International assistance to address internal displacement

It is a sad reality that other ongoing crisis situations, including those in Iraq, Yemen and Syria, have understandably required much needed attention and resources from the international community. Nevertheless it is vital that attention to Afghanistan by the international community does not wane at this vital time and that humanitarian and development support is maintained and enhanced as the crisis deepens. UN and international partners are particularly challenged and frustrated by declining funds while the needs of IDPs and other highly vulnerable groups are in fact increasing significantly on the ground. I urge the donor community to respond positively to the Afghanistan Flash Appeal launched on 7 September calling for some US$ 150 million to meet urgent needs for the remainder of 2016, as well as to an expanded Humanitarian Response Plan expected for 2017.  Immediate as well as long-term funding is required not only for emergency responses but to enable humanitarian and development actors to begin to better plan and implement projects in the areas of resilience building, recovery, and livelihoods and address the more protracted displacement situations.      

The Brussels Conference held in early October 2016 demonstrated that the plight of Afghanistan and the Afghan people continues to be of concern to the international community.
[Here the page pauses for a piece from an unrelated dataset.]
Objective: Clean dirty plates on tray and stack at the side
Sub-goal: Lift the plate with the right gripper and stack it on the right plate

A generous 15.2 billion dollars was pledged by States with a focus on peace, state-building and development over the next four years.
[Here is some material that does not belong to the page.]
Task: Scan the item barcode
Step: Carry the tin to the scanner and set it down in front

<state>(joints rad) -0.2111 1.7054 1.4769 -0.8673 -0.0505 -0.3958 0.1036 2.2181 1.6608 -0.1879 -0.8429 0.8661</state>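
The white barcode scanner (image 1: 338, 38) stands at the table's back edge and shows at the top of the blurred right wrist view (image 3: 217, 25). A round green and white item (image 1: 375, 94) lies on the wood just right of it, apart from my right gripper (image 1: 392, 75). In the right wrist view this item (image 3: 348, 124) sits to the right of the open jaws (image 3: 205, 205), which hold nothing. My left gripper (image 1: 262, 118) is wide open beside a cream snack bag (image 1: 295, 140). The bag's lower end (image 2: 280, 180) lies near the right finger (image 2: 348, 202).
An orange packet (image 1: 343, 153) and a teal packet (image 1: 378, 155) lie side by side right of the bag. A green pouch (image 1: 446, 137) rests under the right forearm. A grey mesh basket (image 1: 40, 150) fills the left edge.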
There is a positive momentum provided by the commitment of donors, partners and the Government of Afghanistan to improving the lives of Afghans through the Brussels Conference. I hope, and I encourage partners to ensure, that the funding and national initiatives within this framework for development fully include IDPs and their hosting communities who require immediate and longer-term assistance. Equally, I urge the wider donor community not to consider the pledges made in Brussels as a reason to turn away from Afghanistan since the needs for additional humanitarian funding are great and are not accounted for within the Brussels funds.   

I was informed of positive national initiatives aimed at development and stability, including the Afghanistan National Peace and Development Framework for the next four years and in this context, the Citizens Charter, which should ensure that vulnerable groups including IDPs and returnees are included in development processes, the National Priority Program on Urban Development, which focuses on better regulating urban growth. However, I found that attention to IDPs within these frameworks is minimal and must be enhanced. At the district level numerous actors seemed not to be fully aware of these initiatives and how they could and should be implemented on the ground for the benefit of IDPs and IDP-hosting communities. Consultation and awareness raising efforts are required.  
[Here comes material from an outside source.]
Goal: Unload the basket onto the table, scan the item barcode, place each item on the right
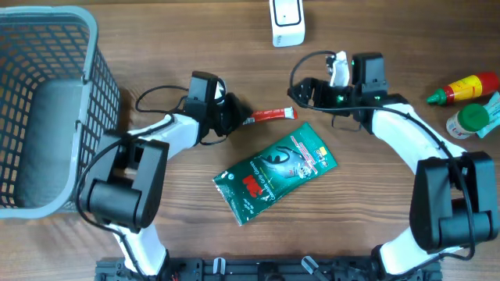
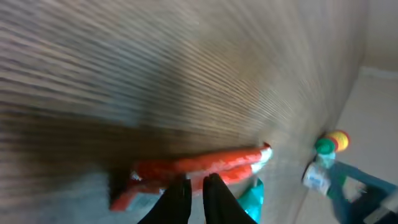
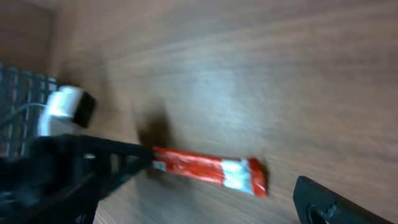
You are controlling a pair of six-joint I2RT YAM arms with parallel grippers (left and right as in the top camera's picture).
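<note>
On the worktop point(image 1: 156, 47) the grey basket point(image 1: 94, 47) stands at the far left, the green pouch point(image 1: 275, 172) lies near the middle, and the white scanner point(image 1: 287, 22) sits at the far edge. Just beyond the pouch lies the thin red sachet point(image 1: 269, 115). Its left end is pinched by the nearly closed left end effector point(image 1: 237, 119), while the right end effector point(image 1: 301, 92) hangs wide open and empty nearby. The pick-up seems in hand; next, I judge, the sachet must be lifted and its barcode turned toward the scanner.
</note>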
Finally, I take this opportunity to thank the Government of Afghanistan for its invitation to visit and its cooperation with my mandate at this critical time. I also express my gratitude to the United Nations Assistance Mission in Afghanistan and in particular the UN Office for the Coordination of Humanitarian Affairs, the UN High Commissioner for Refugees and the UN Office of the High Commissioner for Human Rights for their support that ensured the success of my visit. I thank the numerous other institutions and individuals whom I met and who provided valuable information to me and who are working tirelessly to provide support and assistance to internally displaced persons.